78. The Internet: The history of the Internet, its ubiquity, universality and utility have been described in the reasons of many courts in the United Kingdom[91], the United States[92], Canada[93], Australia[94] and elsewhere[95]. In the expert evidence before the primary judge in this case, there was no relevant dispute about the main features of the Internet and of the World Wide Web specifically. Some additional evidence relevant to those features was placed before this Court, without objection, in support of the application of a number of organisations which were granted leave to intervene[96]. Although the supporting affidavits were not part of the record in the appeal, and cannot be so treated[97], most of the features of the Internet there described confirm the evidence given at trial. They are, in any case, readily ascertainable from standard works that describe the Internet's basic elements.

79. It is important to consider these features because they afford the foothold for the appellant's argument that the Internet is such a new and different medium of human communication that it demands a radical reconceptualisation of the applicable common law, specifically with respect to the tort of defamation.

80. It has been estimated that, by the end of 2002, the number of Internet users will reach 655 million[98]. The number continues to grow exponentially. It is estimated that in some countries, the number of users doubles every six months[99]. The Internet is essentially a decentralised, self-maintained telecommunications network. It is made up of inter-linking small networks from all parts of the world. It is ubiquitous, borderless, global and ambient in its nature. Hence the term "cyberspace"[100]. This is a word that recognises that the interrelationships created by the Internet exist outside conventional geographic boundaries and comprise a single interconnected body of data, potentially amounting to a single body of knowledge. The Internet is accessible in virtually all places on Earth where access can be obtained either by wire connection or by wireless (including satellite) links. Effectively, the only constraint on access to the Internet is possession of the means of securing connection to a telecommunications system and possession of the basic hardware.

81. The World Wide Web: The Web is a forum consisting of millions of individual "sites". Each site contains information provided by, or to, the creator of that site. When a publisher of information and opinion wishes to make its content available on the Web, it commonly does so by creating a "website" and "posting" information to that site. Such a website is a collection of electronic messages maintained on a type of computer known as a "web server". Typically, this is controlled either by the publisher concerned or by a third party contracted by the publisher to provide "web hosting" services.
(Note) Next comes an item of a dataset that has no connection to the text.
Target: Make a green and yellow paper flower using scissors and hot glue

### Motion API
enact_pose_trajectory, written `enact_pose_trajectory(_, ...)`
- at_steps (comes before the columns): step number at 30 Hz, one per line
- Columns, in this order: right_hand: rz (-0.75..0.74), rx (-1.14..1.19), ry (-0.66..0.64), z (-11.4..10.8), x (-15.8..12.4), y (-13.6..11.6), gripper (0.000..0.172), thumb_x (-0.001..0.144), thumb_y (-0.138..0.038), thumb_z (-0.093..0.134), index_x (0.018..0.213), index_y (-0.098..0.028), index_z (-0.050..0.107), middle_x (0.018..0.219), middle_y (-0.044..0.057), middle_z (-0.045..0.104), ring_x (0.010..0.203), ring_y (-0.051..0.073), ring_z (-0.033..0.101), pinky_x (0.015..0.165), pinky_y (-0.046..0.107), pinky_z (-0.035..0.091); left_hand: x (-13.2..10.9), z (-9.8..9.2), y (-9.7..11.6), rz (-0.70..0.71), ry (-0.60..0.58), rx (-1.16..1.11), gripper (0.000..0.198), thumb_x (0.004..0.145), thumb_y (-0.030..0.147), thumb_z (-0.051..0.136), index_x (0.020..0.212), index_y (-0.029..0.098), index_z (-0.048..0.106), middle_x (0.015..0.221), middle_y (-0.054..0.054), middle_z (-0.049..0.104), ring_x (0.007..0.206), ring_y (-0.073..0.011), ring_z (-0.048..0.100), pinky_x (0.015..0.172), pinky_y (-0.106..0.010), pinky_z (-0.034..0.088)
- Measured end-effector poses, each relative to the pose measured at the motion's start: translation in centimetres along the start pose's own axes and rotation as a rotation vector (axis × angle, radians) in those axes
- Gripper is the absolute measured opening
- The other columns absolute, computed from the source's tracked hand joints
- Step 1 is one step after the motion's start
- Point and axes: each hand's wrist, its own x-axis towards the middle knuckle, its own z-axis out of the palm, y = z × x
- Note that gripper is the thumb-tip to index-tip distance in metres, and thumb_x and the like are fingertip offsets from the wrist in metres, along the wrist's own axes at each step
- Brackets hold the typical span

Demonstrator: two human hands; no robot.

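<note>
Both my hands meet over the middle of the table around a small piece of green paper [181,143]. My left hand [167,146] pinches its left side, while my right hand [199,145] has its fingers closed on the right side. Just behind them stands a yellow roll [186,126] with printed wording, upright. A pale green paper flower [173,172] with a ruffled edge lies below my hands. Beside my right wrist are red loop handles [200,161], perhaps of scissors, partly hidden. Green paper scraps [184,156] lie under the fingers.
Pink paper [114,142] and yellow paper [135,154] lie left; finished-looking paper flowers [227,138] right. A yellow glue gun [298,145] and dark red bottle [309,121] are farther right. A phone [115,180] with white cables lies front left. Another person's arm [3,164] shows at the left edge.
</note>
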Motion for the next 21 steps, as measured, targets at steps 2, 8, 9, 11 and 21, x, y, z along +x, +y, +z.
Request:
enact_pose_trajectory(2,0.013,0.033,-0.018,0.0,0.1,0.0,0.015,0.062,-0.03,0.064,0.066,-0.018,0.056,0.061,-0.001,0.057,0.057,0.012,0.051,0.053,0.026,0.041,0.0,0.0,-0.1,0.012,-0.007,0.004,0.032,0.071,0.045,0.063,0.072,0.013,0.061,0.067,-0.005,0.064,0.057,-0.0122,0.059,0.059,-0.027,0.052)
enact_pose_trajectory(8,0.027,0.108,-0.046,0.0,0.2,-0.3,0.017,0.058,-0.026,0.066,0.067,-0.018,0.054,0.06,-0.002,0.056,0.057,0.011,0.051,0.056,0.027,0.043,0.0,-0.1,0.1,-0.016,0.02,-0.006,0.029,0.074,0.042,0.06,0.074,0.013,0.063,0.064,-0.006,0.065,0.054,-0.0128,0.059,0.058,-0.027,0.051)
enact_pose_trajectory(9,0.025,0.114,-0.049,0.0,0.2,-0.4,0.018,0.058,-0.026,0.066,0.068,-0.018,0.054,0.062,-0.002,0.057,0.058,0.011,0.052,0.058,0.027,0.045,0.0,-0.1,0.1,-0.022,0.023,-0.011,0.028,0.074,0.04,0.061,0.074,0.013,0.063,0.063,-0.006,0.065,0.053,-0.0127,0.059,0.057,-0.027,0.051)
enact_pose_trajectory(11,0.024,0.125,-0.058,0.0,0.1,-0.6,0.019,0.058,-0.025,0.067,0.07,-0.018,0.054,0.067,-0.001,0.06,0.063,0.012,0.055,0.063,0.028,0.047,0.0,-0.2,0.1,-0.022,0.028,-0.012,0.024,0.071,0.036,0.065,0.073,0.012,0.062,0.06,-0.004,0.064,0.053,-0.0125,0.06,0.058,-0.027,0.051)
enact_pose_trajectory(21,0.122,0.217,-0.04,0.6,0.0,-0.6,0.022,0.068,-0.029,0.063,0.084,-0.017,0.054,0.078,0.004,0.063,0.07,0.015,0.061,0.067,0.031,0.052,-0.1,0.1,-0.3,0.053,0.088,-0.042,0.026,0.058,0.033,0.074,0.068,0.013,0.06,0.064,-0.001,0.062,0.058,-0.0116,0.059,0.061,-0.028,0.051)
82. An Internet user may access the information maintained on a website provided the user knows, or can ascertain, the Internet address of the relevant website. By entering that address into the user's web browser, the user will be directed to that website. Once the user locates the website in this way, the user may be required to take additional steps to access information stored on the web server associated with the website. Thus, to post an article to a website, a publisher must prepare a version in digital (computer readable) format. Such an article becomes part of the digital collection of data known as a web page. Such a web page is transmitted to a web server. It, along with the other web pages, comprises the website.

83. By posting information on a website, the publisher makes the content available to anyone, anywhere, having access to the Web. However, accessibility will depend on whether there is open access (under which any web user can access the site); subscription access (under which only web users who register, and commonly pay, for the service can secure access); combination access (where only a portion of a site may be accessed after registration and/or payment of a fee) and restricted access (access limited to specified users authorised by the website operator to view the website, eg employees of a particular company).
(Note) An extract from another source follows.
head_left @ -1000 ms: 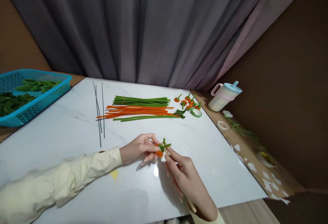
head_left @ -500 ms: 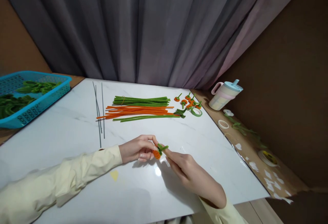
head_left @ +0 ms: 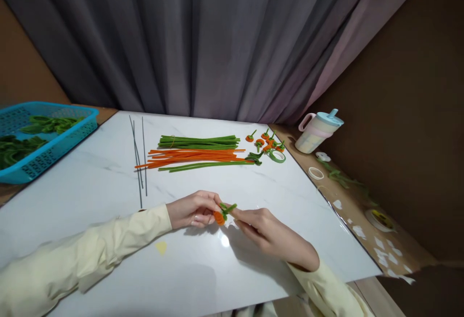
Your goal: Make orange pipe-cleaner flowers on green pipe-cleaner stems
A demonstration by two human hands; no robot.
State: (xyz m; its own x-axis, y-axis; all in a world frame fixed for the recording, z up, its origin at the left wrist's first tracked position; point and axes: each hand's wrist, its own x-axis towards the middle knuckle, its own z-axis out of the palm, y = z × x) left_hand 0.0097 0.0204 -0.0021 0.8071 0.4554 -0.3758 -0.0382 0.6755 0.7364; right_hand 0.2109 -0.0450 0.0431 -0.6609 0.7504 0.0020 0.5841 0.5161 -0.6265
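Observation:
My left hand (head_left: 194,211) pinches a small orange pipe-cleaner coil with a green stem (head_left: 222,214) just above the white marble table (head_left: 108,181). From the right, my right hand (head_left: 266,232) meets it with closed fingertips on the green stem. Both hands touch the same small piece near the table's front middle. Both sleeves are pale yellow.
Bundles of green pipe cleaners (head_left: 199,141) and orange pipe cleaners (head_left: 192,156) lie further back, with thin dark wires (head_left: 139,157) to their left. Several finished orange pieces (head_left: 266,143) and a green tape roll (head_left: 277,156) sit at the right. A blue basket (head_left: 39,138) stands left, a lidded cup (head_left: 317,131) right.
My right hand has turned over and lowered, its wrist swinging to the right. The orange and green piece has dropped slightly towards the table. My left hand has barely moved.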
84. Difficulty of controlling access: The nature of the Web makes it impossible to ensure with complete effectiveness the isolation of any geographic area on the Earth's surface from access to a particular website. Visitors to a website automatically reveal their Internet Provider ("IP") address. This is a numerical code that identifies every computer that logs onto the Internet. The visitor may also disclose certain information about the type of browser and computer that the visitor uses. The IP addresses of users are generally assigned to them by an Internet Service Provider ("ISP"). The user's IP address will remain the same whenever and wherever the user "surfs" the Web. But some ISPs do not assign a permanent IP address. Instead, they assign a new IP address every time a user logs onto the Web. Because of these features, there is presently no effective way for a website operator to determine, in every case, the geographic origin of the Internet user seeking access to the website.

85. For similar reasons, with respect to subscription accounts, checking the issuing location of a credit card provided by a user would not afford a universally reliable means of ascertaining the geographic location of a user seeking access to a website. Thus, even assuming that a geographic restriction could be introduced isolating Australia (and hence Victoria) by reference to the origin of the visitor's credit card, a resident of Australia with a credit card issued by a United States bank, would be able to access sites that might be denied to an Australian resident with an Australian credit card, although both users were physically located in Australia.
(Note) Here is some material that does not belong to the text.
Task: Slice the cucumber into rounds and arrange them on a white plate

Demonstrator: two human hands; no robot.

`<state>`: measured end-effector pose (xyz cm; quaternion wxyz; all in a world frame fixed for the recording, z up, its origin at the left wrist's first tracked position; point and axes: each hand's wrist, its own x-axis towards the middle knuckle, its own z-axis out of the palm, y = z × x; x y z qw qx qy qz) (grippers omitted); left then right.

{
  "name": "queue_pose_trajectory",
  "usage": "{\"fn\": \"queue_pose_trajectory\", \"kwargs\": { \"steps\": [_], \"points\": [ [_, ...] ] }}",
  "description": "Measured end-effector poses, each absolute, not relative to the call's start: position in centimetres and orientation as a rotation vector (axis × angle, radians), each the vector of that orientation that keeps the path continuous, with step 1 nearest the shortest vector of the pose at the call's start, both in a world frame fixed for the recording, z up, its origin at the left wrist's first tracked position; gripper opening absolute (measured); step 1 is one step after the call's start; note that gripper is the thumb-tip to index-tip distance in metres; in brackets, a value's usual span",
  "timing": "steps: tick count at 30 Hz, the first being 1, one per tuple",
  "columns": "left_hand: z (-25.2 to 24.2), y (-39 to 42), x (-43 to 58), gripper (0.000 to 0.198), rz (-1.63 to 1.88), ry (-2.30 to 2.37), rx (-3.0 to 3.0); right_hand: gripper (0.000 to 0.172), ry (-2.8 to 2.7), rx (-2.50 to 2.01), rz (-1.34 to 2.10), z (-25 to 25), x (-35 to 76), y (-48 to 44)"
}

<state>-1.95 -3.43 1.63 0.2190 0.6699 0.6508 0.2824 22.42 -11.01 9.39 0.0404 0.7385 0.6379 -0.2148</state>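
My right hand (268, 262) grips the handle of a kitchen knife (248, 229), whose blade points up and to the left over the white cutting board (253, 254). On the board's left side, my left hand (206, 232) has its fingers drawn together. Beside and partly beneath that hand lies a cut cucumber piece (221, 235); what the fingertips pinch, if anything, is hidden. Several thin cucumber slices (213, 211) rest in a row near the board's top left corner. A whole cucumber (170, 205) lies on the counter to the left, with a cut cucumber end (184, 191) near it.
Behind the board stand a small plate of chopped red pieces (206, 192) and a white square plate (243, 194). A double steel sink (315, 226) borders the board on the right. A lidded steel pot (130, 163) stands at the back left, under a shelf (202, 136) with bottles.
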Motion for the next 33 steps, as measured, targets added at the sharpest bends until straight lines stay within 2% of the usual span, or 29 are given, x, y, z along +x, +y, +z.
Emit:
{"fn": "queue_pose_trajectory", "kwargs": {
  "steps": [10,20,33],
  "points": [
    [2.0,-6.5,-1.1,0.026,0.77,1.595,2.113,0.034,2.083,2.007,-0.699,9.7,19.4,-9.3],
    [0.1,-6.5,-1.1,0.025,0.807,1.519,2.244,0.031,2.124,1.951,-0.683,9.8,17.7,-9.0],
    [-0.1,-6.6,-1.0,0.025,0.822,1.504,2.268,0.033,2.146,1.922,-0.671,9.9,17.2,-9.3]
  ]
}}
86. In addition to these difficulties of controlling access to a website by reference to geographic, national and subnational boundaries, the Internet has recently witnessed a rapid growth of technologies ("anonymising technologies") that enable Internet users to mask their identities (and locations). By reason of these developments, the provision of cost effective, practical and reliable identity verification systems, that could afford a universally reliable recognition of the point of origin of an Internet user, has not emerged. This is why the nature of Internet technology itself makes it virtually impossible, or prohibitively difficult, cumbersome and costly, to prevent the content of a given website from being accessed in specific legal jurisdictions when an Internet user in such jurisdictions seeks to do so. In effect, once information is posted on the Internet, it is usually accessible to all Internet users everywhere in the world. Even if the correct jurisdiction of an Internet user could be ascertained accurately, there is presently no adequate technology that would enable non-subscription content providers to isolate and exclude all access to all users in specified jurisdictions.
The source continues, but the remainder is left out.